TASK STATEMENT
Write the whole listing out again, word for word.

RECORDED INFORMATION

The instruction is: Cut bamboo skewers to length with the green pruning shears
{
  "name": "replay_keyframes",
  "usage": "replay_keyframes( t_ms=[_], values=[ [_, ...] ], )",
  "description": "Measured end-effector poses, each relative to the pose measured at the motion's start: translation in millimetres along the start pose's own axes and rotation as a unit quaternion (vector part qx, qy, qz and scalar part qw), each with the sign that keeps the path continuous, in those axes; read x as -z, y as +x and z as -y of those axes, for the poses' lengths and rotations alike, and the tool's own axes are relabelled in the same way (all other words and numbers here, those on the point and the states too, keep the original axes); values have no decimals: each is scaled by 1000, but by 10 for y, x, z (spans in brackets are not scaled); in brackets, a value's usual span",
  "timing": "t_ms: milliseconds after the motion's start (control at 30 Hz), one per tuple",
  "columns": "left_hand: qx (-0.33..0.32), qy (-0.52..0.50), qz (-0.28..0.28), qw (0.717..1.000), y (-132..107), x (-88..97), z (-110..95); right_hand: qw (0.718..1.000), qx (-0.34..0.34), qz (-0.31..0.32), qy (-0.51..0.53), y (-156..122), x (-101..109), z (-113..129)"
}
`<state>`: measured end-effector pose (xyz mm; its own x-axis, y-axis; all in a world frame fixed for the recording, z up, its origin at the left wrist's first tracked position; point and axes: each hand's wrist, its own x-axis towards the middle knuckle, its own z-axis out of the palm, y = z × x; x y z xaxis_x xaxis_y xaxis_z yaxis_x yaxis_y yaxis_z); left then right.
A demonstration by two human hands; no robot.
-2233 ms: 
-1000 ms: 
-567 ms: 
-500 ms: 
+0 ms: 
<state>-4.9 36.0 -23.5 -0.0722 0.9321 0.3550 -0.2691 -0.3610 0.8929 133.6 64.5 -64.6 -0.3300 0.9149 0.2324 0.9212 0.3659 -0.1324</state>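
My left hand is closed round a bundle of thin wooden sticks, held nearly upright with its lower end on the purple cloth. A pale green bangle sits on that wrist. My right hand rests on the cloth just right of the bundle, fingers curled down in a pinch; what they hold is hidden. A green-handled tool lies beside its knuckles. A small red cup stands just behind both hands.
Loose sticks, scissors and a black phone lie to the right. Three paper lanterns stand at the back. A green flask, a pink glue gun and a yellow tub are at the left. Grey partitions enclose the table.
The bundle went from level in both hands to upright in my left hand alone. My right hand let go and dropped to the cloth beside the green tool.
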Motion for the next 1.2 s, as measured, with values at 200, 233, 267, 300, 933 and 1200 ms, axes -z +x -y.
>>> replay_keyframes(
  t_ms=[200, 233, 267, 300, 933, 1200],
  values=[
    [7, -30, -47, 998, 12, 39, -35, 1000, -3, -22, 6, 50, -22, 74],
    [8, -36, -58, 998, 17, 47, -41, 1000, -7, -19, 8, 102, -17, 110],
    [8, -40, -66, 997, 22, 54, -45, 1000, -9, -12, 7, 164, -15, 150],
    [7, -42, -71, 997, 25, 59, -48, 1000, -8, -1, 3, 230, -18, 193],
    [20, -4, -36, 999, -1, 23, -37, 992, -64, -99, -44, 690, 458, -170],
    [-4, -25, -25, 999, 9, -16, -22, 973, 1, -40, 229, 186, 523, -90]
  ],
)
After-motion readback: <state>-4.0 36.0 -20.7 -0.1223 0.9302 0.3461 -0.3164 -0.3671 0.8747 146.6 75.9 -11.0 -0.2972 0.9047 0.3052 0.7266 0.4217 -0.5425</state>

OUTPUT
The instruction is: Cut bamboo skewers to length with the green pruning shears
{
  "name": "replay_keyframes",
  "usage": "replay_keyframes( t_ms=[_], values=[ [_, ...] ], )",
  "description": "Measured end-effector poses, each relative to the pose measured at the motion's start: translation in millimetres along the start pose's own axes and rotation as a unit quaternion (vector part qx, qy, qz and scalar part qw), each with the sign that keeps the path continuous, in those axes; read x as -z, y as +x and z as -y of those axes, for the poses' lengths and rotations alike, and the tool's own axes are relabelled in the same way (all other words and numbers here, those on the point and the states too, keep the original axes); values have no decimals: each is scaled by 1000, but by 10 for y, x, z (spans in brackets are not scaled); in brackets, a value's usual span",
  "timing": "t_ms: milliseconds after the motion's start (control at 30 Hz), one per tuple",
  "columns": "left_hand: qx (-0.33..0.32), qy (-0.52..0.50), qz (-0.28..0.28), qw (0.717..1.000), y (-132..107), x (-88..97), z (-110..95); right_hand: qw (0.718..1.000), qx (-0.34..0.34), qz (-0.31..0.32), qy (-0.51..0.53), y (-156..122), x (-101..109), z (-113..129)"
}
`<state>`: measured end-effector pose (xyz mm; its own x-axis, y-axis; all in a world frame fixed for the recording, z up, its origin at the left wrist's first tracked position; point and axes: each hand's wrist, its own x-axis towards the middle knuckle, its own z-axis out of the palm, y = z × x; x y z xaxis_x xaxis_y xaxis_z yaxis_x yaxis_y yaxis_z); left then right.
A demonstration by two human hands; no robot.
-2233 ms: 
-1000 ms: 
-567 ms: 
-500 ms: 
+0 ms: 
<state>-4.9 36.0 -23.5 -0.0722 0.9321 0.3550 -0.2691 -0.3610 0.8929 133.6 64.5 -64.6 -0.3300 0.9149 0.2324 0.9212 0.3659 -0.1324</state>
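My left hand is closed round a bundle of thin wooden sticks, held nearly upright with its lower end on the purple cloth. A pale green bangle sits on that wrist. My right hand rests on the cloth just right of the bundle, fingers curled down in a pinch; what they hold is hidden. A green-handled tool lies beside its knuckles. A small red cup stands just behind both hands.
Loose sticks, scissors and a black phone lie to the right. Three paper lanterns stand at the back. A green flask, a pink glue gun and a yellow tub are at the left. Grey partitions enclose the table.
The bundle went from level in both hands to upright in my left hand alone. My right hand let go and dropped to the cloth beside the green tool.
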Motion for the next 1.2 s, as measured, with values at 200, 233, 267, 300, 933 and 1200 ms, axes -z +x -y.
>>> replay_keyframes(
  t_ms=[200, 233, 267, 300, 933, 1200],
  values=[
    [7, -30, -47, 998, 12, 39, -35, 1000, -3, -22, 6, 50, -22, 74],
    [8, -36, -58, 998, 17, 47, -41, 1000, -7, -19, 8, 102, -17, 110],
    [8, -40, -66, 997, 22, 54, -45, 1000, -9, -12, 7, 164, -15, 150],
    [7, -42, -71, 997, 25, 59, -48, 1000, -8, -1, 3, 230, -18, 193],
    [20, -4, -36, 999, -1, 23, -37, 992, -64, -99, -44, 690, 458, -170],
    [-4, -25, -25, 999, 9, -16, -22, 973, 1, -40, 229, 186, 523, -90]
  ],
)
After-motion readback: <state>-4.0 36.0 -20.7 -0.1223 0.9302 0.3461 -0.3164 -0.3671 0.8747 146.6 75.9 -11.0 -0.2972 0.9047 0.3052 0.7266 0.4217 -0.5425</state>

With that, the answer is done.